I have a long conversation with L Michael White who thinks that the Letter to Theodore is authentic but that Secret Mark is a hoax (a gospel which falsely claimed to be 'the real Gospel of Mark').

I have talked to a number of scholars who support the authenticity of To Theodore but don't know what to make of Secret Mark and I have come across more crazy ideas which really only prove one thing - these scholars never took enough time studying the traditions associated with the heresies.

Let's get to the bottom line folks.

Secret Mark is necessarily a heretical gospel. Anything associated with Alexandria eventually becomes 'heretical.' Clement was a gnostic and was run out of town. Origen was anathematized so many times while living and dead it is difficult to count them all. Arius was the head of yet another Alexandrian heresy. The list goes on and on.

The problem is that academics don't think. When I mean is that they don't simply take off for a year or a several years and just spend time contemplating the stuff that gets marginalized in most studies of Christianity.

You know, like the Alexandrian tradition.

They began their studies with the assumptions inherited from the existing orthodoxy, you know - four gospels as one, the Acts of the Apostles as 'the history of the Church,' a guy named 'Paul' as the author of the apostolic writings, Peter, John and the rest the disciples of Jesus, Jesus claiming to be Christ etc.

All I am asking these guys is to ask themselves a series of questions -

(a) with which group does Secret Mark fit - with the heresies or with the orthodox?

I think the answer is obvious. Clement while classified as a 'Church Father' openly acknowledges himself as a 'gnostic.' While the term 'gnostikos' does not necessarily imply heresy (it is a Platonic technical term) after Irenaeus Against the Gnostics Falsely So-Called the term was avoided by Patristic writers.

(b) how do we explain the limited influence of Secret Mark on early Christian writers?

The truth is that I don't think that Secret Mark had a limited influence. Again I think that people haven't thought through the implications of LGM 1. This has to be the baptismal paradigm for the Marcionite tradition (or something closely related to it). Tertullian makes absolutely clear that there was no Jesus being baptized by John the Baptist narrative in the Marcionite text.

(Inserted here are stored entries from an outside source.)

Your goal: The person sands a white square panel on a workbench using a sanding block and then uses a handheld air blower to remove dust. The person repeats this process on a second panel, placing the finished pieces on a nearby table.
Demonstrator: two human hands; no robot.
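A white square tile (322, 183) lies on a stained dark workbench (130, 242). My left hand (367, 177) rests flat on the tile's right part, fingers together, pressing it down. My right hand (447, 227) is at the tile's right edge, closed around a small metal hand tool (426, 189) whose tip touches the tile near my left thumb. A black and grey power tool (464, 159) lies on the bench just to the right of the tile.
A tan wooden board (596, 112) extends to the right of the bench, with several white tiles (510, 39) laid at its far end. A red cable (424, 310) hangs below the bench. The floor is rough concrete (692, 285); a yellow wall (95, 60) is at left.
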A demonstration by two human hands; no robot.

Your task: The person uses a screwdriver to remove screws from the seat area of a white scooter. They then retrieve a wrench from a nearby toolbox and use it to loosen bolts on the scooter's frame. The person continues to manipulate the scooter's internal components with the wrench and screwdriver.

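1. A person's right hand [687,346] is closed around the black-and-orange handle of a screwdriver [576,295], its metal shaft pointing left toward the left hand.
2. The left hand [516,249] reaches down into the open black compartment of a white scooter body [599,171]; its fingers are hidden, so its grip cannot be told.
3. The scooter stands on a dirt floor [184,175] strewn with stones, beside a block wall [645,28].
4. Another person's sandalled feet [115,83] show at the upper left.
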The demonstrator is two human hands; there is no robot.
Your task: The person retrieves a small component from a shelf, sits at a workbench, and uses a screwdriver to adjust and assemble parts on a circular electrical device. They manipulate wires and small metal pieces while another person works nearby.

I have also been developing a related theory that the so-called apolytrosis (redemption) ritual associated with the 'Marcosians' (i.e. 'those of Mark') (Irenaeus AH 1.13f). I think that LGM 1 is the original context for the 'redemption' ritual. A few scholars have suspected this might be true. The problem is that they think that the Gospel of Mark that surrounded LGM 1 and LGM 2 HAVE TO BE EXACTLY THE SAME AS OUR CANONICAL TEXT simply because Clement keeps saying things like 'everything else is the same.' Yet these people have under estimated the historical context of the period.

I have written extensively about Irenaeus' close relationship with the royal court of the wicked Emperor Commodus here. I have noted how many times Irenaeus threatens physical violence against those who oppose his reforms here.

My basic point is that the claim that Clement's witness is overvalued to prove that Secret Mark HAD TO BE identical with the canonical Gospel of Mark in the sections which surrounded LGM 1 and LGM 2.

Let's look at his language for a moment in to Theodore:

I shall not hesitate to answer the questions you have asked, refuting the falsifications by the very words of the Gospel. For example, after "And they were in the road going up to Jerusalem" and what follows, until "After three days he shall arise", the secret Gospel brings the following material word for word:

In this case Clement takes great pains to say something like 'whatever you have heard from these Carpocratians what I am about to cite you is all there is found in this other gospel of Mark.'

Then after citing LGM 1 Clement writes again:

After these words follows the text, "And James and John come to him", and all that section. But "naked man with naked man," and the other things about which you wrote, are not found.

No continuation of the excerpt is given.